• [PROMPT]: Every line of the entries below that mentions "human" is to be copied out.

• [EXERCISE MATERIAL]:
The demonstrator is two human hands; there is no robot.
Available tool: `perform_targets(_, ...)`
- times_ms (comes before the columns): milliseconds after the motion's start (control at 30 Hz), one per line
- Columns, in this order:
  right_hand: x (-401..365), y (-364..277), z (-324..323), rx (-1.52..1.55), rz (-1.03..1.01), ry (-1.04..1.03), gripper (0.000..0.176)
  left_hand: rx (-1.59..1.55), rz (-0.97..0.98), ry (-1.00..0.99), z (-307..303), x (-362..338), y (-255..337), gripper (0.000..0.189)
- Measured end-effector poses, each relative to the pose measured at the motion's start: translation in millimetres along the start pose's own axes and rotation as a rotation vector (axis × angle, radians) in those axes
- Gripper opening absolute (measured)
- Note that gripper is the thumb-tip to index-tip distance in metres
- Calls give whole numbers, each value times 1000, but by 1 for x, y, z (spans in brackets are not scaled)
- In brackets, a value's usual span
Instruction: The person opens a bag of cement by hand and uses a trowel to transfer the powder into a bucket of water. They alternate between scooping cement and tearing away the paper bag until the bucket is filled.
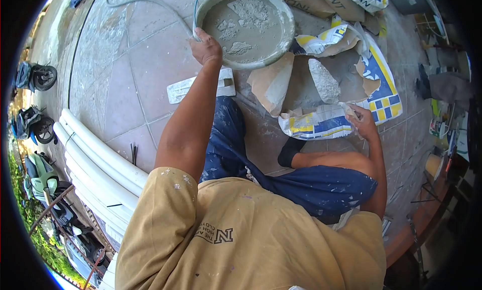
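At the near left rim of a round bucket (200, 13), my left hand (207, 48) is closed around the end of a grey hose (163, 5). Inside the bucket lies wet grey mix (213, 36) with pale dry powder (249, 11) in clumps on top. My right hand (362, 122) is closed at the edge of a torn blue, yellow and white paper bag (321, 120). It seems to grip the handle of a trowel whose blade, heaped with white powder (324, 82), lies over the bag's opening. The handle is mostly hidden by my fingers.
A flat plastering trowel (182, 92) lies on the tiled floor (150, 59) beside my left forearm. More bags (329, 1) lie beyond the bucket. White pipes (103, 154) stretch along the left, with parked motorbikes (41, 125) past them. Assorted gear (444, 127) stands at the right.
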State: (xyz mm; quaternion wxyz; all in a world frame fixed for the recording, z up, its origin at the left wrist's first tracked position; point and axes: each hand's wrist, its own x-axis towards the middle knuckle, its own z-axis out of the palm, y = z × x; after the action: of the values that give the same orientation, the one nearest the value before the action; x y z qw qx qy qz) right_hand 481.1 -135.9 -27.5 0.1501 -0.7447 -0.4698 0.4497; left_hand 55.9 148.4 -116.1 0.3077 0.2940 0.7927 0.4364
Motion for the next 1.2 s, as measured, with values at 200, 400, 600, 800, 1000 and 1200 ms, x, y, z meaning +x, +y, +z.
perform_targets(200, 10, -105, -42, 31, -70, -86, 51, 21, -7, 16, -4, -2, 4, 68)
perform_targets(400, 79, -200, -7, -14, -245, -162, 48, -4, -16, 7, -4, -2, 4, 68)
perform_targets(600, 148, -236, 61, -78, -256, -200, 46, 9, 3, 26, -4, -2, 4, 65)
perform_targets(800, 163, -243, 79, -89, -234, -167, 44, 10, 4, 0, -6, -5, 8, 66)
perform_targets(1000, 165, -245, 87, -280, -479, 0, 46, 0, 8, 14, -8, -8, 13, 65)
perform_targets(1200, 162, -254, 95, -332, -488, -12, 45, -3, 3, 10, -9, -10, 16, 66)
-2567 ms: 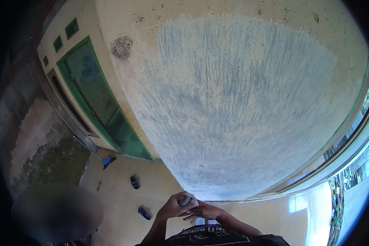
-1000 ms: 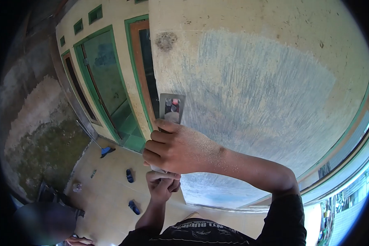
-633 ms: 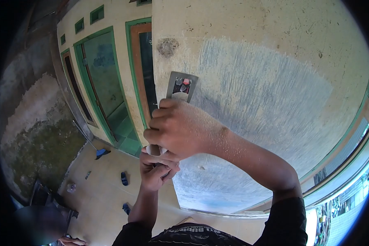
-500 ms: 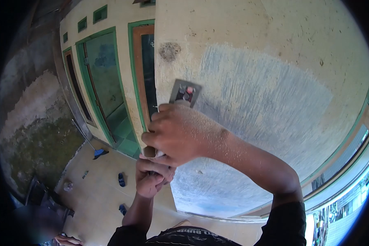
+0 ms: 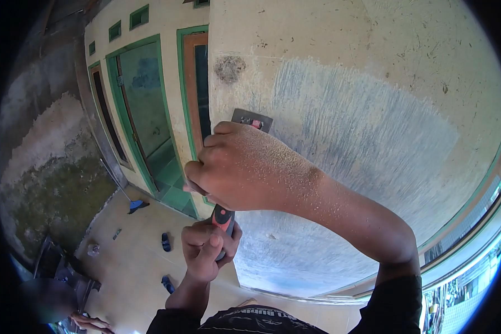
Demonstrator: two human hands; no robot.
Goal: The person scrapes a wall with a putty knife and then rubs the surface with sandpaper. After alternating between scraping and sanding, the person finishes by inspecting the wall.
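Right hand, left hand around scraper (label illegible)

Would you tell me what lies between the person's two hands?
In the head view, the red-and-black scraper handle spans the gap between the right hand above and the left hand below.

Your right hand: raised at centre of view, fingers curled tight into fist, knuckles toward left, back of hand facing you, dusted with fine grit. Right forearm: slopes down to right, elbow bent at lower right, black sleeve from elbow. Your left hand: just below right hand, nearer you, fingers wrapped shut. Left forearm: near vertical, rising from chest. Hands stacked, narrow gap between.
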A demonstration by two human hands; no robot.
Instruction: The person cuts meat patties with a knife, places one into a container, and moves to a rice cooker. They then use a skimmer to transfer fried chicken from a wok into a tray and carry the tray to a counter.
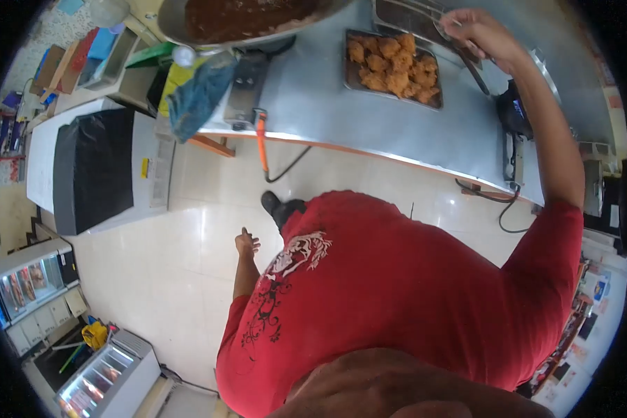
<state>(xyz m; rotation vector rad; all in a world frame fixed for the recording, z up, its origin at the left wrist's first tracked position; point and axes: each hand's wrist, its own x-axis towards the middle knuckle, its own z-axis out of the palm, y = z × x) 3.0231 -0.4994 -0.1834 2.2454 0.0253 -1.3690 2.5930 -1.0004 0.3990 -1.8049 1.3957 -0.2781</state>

• [SOLUTION BELOW]:
The demonstrator is two human hands; there is no robot.
Demonstrator: two human hands; no robot.
A demonstration by two human hands; no robot.

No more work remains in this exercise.